Recent studies demonstrate that the C-terminal to LisH (CTLH) Complex has E3 ligase activity; however, although its individual subunits have previously been implicated in various cytoplasmic and nuclear regulatory networks, a comprehensive assessment of CTLH complex function in these compartments has not been performed. This thesis investigates the composition, subcellular localization, and functions of this under-studied human E3 ligase.
I show that the CTLH complex forms different molecular weight complexes in nuclear and cytoplasmic fractions. Loss of the WDR26 subunit severely destabilizes nuclear CTLH complex subunits – including scaffolding protein RanBP9 – and impairs higher-order CTLH complex formation, revealing WDR26 as a critical determinant of CTLH complex nuclear stability. In addition, over 170 compartment-specific interactors involved in various conserved biological processes, such as ribonucleoprotein biogenesis and chromatin assembly, were identified by affinity-purification coupled to mass spectrometry of endogenous RanBP9.
I then demonstrate that CTLH complex activity is dictated by a dynamic exchange between WDR26 and the structurally similar subunit muskelin. The formation of separate WDR26 and muskelin complexes correlated with distinct proteomes in WDR26 and muskelin knockout cells. We then find that mTOR inhibition induces muskelin-associated CTLH complex-mediated degradation of HMGCS1 and autodegradation, likely as an autoregulatory feedback mechanism to regulate CTLH complex activity.

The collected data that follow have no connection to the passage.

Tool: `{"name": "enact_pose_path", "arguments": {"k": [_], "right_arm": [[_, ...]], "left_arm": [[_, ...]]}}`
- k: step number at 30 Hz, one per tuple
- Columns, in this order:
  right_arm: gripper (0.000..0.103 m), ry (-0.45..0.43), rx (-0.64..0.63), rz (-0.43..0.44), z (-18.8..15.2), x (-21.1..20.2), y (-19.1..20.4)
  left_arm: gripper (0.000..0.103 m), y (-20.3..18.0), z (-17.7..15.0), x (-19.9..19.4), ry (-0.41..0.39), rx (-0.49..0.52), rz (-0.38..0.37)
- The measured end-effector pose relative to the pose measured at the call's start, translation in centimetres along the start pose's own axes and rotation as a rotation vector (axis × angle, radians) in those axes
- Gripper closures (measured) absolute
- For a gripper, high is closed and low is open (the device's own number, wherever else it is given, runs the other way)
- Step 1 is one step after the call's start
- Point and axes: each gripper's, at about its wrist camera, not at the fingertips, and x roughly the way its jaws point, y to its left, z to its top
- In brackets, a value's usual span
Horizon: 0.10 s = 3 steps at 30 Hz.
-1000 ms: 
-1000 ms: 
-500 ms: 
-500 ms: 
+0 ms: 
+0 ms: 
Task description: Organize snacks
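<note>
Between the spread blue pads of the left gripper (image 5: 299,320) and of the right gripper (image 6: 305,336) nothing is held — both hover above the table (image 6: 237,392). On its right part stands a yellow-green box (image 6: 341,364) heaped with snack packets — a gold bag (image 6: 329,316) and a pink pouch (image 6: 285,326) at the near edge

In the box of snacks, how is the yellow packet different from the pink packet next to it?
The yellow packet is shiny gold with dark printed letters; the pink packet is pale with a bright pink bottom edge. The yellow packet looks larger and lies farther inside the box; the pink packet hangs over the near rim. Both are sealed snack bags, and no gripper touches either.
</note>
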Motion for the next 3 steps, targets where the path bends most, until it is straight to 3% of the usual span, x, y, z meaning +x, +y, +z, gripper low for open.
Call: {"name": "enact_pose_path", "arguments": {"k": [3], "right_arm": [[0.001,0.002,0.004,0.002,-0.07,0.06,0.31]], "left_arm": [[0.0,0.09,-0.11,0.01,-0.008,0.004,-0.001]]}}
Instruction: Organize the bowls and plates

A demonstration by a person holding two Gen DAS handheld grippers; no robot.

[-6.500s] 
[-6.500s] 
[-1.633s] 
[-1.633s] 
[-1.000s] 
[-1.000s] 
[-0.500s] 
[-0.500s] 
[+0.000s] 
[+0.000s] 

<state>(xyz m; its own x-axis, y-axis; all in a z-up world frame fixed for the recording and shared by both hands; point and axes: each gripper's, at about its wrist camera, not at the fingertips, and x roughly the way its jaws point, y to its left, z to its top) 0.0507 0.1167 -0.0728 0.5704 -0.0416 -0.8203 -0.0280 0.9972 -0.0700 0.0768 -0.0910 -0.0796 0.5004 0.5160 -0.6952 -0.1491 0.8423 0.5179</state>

Finally, I show that the WDR26-containing CTLH complex has a protective effect on RanBP9 chromatin association and regulates chromatin accessibility and gene expression. The WDR26 KO transcriptome revealed over 2000 differentially expressed genes, many of which are involved in processes that CTLH subunits have been previously implicated in. Lastly, we find that the genes normally regulated by AP-1 and NF-1 transcription factor families in WDR26 KO cells are differentially expressed due to changes in their chromatin accessibility, implicating the CTLH complex in chromatin regulation.
Overall, this work demonstrates that CTLH composition is dynamic, leading to different functions in distinct cellular locations.